After missing the playoffs in 2020 and ’21 in back-to back injury-plagued seasons, the Warriors are returning to a familiar stage. They join the Michael Jordan-led Chicago Bulls of the 1990s, Magic Johnson’s Lakers in the 1980s and Bill Russell’s Celtics in the 1950s and ’60s as the only franchises to make it to the NBA Finals at least six times in an eight-year span.

“For our team, our guys, especially the core group, to be part of that six times in eight years, I don’t even know what to say,” coach Steve Kerr said. “It just takes an enormous amount of skill and determination and work.”

Golden State will host the winner of the Eastern Conference finals between Boston and Miami on June 2 in Game 1 of the NBA Finals. The Celtics hold a 3-2 lead heading into Game 6 at home on Friday night.

The Warriors followed their pattern from the first two rounds by bouncing back after squandering a chance to end a series on the road by winning at home. Golden State is now 9-0 at the Chase Center this postseason, tying the 2017 team for the the most consecutive home wins in a single postseason in NBA history.

After making just seven 3-pointers in the first four games of the series, Thompson had eight this game for the record-setting fifth time in the playoffs.

The last two have come in clinchers the last two rounds against Memphis and Dallas, prompting the question on whether his nickname should switch from “Game 6 Klay” for his history in that game to “Clinching Klay.”

“I’m satisfied with ‘Game 6 Klay.’ I don’t need another nickname,” Thompson said with a smile. “It’s nice not having to bring him out yet.”

Thompson gave the Warriors a 13-point lead in the first half when he hit one from the corner before dancing and added two early in the third quarter for a 23-point lead.

Dallas cut a 25-point deficit down to eight in the final minute of the third quarter but couldn’t get over the hump in the fourth.

“I don’t like losing, especially not like this,” Doncic said. “I played terrible. But if we’re talking about our season, I’m really proud of this team. … Nobody had us here. But I promise we fought until the end.”

SLOW START

Doncic had a rough start, shooting 2 for 10 in the first quarter. His eight misses were tied for the most in the opening quarter of a playoff game since LeBron James missed all nine of his attempts in Game 3 of the Eastern Conference finals against Atlanta in 2015.

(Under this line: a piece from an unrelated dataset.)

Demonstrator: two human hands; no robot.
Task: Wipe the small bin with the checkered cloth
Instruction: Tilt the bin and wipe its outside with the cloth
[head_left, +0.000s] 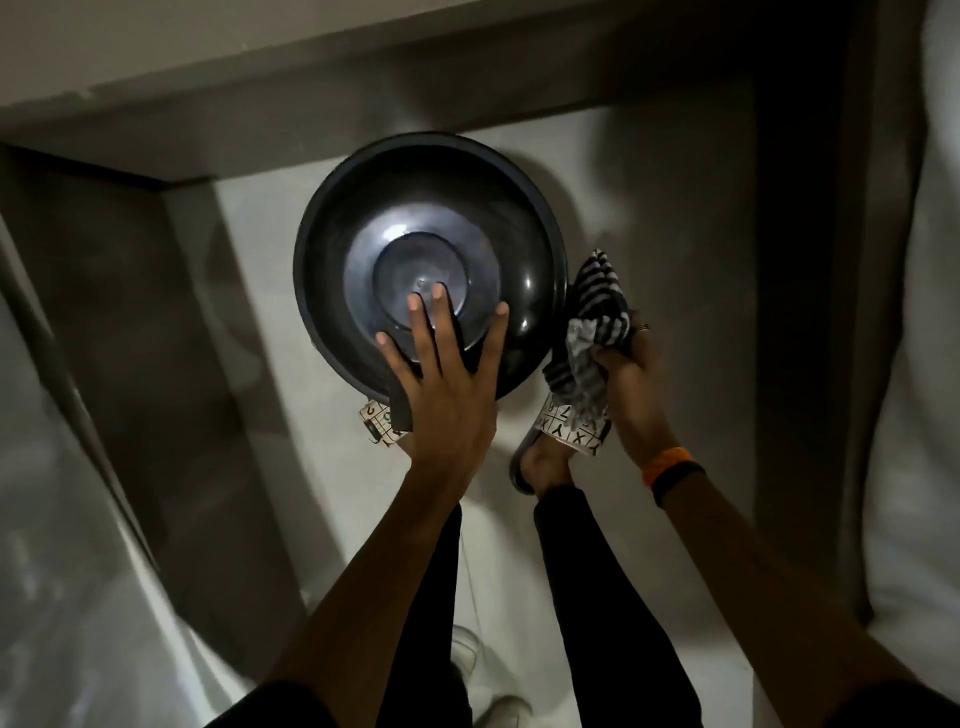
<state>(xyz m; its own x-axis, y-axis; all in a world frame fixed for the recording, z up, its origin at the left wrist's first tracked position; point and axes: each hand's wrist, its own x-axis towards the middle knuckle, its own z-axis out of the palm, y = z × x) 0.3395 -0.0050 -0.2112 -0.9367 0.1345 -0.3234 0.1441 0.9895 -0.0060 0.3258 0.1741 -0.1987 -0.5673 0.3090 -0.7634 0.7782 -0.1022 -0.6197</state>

Doncic was held to six points in the first half, his lowest opening half of his postseason career, on 2-for-12 shooting before finding his stroke in the third quarter.

“We need Luka to go big a lot of nights just to give us a chance, and unfortunately the ball just didn’t go for him tonight,” coach Jason Kidd said. “I think he carries the load as well as anyone, and I think for us as an organization, we’ll help lighten that load as we go forward.”

MOODY MANIA

With Otto Porter (left foot) sidelined for a second straight game, the Warriors got a big boost in the first half from 19-year-old rookie Moses Moody.

Moody scored all of his seven points in the second quarter with his 3-pointer giving Golden State a 56-38 lead. Moody scored just six points the first three games of this series for the Warriors before scoring 17 the past two games with Porter sidelined.